**ACTION ITEM:** When you write out the listing, keep every word as it stands and drop the pictures.
#####
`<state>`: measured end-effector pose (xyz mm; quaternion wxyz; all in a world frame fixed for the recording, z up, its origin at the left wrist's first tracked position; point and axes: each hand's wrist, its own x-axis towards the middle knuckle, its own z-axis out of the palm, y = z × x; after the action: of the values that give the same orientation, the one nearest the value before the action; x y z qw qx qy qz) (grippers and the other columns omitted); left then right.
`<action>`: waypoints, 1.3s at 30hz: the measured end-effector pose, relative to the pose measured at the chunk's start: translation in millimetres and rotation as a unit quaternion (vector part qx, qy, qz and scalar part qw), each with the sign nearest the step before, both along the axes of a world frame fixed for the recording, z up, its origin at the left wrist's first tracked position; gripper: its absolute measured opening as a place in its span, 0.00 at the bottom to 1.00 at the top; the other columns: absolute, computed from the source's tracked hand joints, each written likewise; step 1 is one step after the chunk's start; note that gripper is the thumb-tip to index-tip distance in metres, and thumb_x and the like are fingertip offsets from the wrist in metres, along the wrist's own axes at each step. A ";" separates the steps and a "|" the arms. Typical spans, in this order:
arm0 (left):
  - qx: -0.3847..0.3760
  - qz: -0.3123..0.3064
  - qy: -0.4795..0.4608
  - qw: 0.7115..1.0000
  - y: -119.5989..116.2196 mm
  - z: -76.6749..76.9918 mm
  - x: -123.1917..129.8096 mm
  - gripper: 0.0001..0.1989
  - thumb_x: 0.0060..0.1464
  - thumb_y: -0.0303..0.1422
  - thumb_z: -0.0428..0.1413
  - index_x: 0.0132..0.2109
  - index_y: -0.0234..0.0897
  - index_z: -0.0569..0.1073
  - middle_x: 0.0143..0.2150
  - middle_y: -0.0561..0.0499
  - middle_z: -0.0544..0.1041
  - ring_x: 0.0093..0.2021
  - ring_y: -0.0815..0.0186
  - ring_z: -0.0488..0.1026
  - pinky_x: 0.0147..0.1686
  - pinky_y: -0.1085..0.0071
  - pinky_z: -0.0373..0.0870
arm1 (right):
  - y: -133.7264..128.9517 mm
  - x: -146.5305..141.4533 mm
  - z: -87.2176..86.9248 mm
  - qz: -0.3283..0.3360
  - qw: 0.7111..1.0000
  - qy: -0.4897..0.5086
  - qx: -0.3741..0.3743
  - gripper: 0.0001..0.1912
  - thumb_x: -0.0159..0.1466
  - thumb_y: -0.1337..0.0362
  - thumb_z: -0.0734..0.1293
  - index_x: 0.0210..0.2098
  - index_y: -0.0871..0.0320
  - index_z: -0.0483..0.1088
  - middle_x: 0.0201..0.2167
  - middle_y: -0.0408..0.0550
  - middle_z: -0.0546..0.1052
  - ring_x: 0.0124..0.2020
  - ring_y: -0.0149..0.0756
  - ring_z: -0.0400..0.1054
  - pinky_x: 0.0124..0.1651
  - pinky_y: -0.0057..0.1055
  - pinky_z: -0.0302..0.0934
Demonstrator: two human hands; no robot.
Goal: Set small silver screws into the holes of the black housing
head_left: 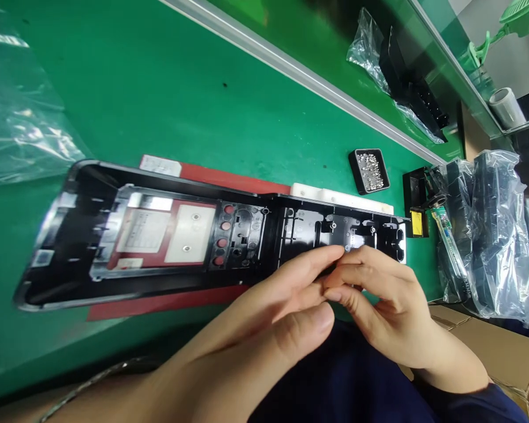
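A long black plastic housing [275, 235] lies inside up on a red fixture plate [229, 178], with a rectangular window at its left end and small posts at its right. Over the near edge of its right half, my left hand [286, 305] is cupped with fingers stretched out and thumb apart. Its palm is mostly hidden, so anything lying there does not show. My right hand [383, 299] meets the left fingers, its thumb and fingertips pinched together. Whatever sits in that pinch is too small or covered to make out.
A small black tray [369, 170] of shiny metal fasteners stands beyond the housing. A black box [417, 202] with a yellow label and plastic-wrapped black parts [496, 235] are at right. Clear plastic film [22, 111] lies left, and a cardboard box [502, 352] is at lower right.
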<state>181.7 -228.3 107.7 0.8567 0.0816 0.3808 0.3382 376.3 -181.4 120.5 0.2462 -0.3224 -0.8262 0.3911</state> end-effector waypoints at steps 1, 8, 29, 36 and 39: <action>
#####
**TASK OUTPUT:**
`<state>`: measured end-effector pose (xyz mm; quaternion wxyz; all in a world frame fixed for the recording, z up, its origin at the left wrist's first tracked position; point and axes: each hand's wrist, its own x-axis towards the middle knuckle, its own z-axis out of the palm, y = z × x; after the action: of the values that give the same orientation, the one nearest the value before the action; x y z qw qx qy qz) (grippers and the other columns omitted); left then right.
`<action>`: waypoints, 1.3s at 30hz: the measured end-effector pose, relative to the pose measured at the chunk's start: translation in millimetres and rotation as a unit quaternion (vector part qx, qy, qz and scalar part qw), each with the sign nearest the step before, both along the axes of a world frame fixed for the recording, z up, its origin at the left wrist's first tracked position; gripper: its absolute measured opening as a place in its span, 0.00 at the bottom to 1.00 at the top; the other columns: absolute, computed from the source's tracked hand joints, each written likewise; step 1 is one step after the chunk's start; note that gripper is the thumb-tip to index-tip distance in metres, and thumb_x and the like are fingertip offsets from the wrist in metres, along the wrist's own axes at each step. A ";" separates the steps and a "|" the arms. Typical spans, in this order:
arm0 (left):
  - qx: -0.3847..0.3760
  - qz: -0.3123..0.3064
  - qy: -0.4795..0.4608
  - qw: 0.7115..1.0000
  - y: -119.5989..116.2196 mm
  - z: -76.6749..76.9918 mm
  - x: -123.1917..129.8096 mm
  - gripper: 0.0001..0.1989
  - thumb_x: 0.0060..0.1464
  - thumb_y: -0.0303..0.1422
  - thumb_z: -0.0428..0.1413
  - index_x: 0.0132..0.2109
  - index_y: -0.0234..0.0897
  - index_z: -0.0569..0.1073
  - middle_x: 0.0143..0.2150
  - middle_y: -0.0561..0.0499
  - middle_z: -0.0544..0.1041
  - ring_x: 0.0093..0.2021
  - ring_y: -0.0815..0.0186
  - ring_z: -0.0488..0.1026
  - pinky_x: 0.0147..0.1686
  - pinky_y: -0.1085..0.0071
  - pinky_z: -0.0373..0.0870
arm1 (right):
  - y: -133.7264..128.9517 mm
  - x: -146.5305..141.4533 mm
  - z: -87.2176..86.9248 mm
  - qz: -0.3283..0.3360
  - qw: 0.7111..1.0000
  - qy: -0.4897..0.5086
  - qx: -0.3741..0.3743
  - gripper: 0.0001..0.1912
  - thumb_x: -0.0159..0.1466
  - thumb_y: -0.1337..0.0362
  - thumb_z: -0.0734..0.1293
  - index_x: 0.0210..0.2098
  - index_y: -0.0871..0.0320
  - index_z: -0.0483..0.1088
  - middle_x: 0.0201..0.2167
  - middle_y: -0.0408..0.0550
  - middle_z: -0.0546..0.1052
  - ring_x: 0.0124..0.2020
  - ring_y: -0.0149..0.0756
  - ring_z: -0.0400..0.1054
  - pinky_x: 0.0124..0.1651
  - pinky_y: -0.0057..0.1055
  - pinky_z: -0.0302..0.0934
Demonstrator: two human hands; no robot.
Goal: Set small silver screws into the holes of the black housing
head_left: 
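A long black plastic housing [275, 235] lies inside up on a red fixture plate [229, 178], with a rectangular window at its left end and small posts at its right. Over the near edge of its right half, my left hand [286, 305] is cupped with fingers stretched out and thumb apart. Its palm is mostly hidden, so anything lying there does not show. My right hand [383, 299] meets the left fingers, its thumb and fingertips pinched together. Whatever sits in that pinch is too small or covered to make out.
A small black tray [369, 170] of shiny metal fasteners stands beyond the housing. A black box [417, 202] with a yellow label and plastic-wrapped black parts [496, 235] are at right. Clear plastic film [22, 111] lies left, and a cardboard box [502, 352] is at lower right.
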<state>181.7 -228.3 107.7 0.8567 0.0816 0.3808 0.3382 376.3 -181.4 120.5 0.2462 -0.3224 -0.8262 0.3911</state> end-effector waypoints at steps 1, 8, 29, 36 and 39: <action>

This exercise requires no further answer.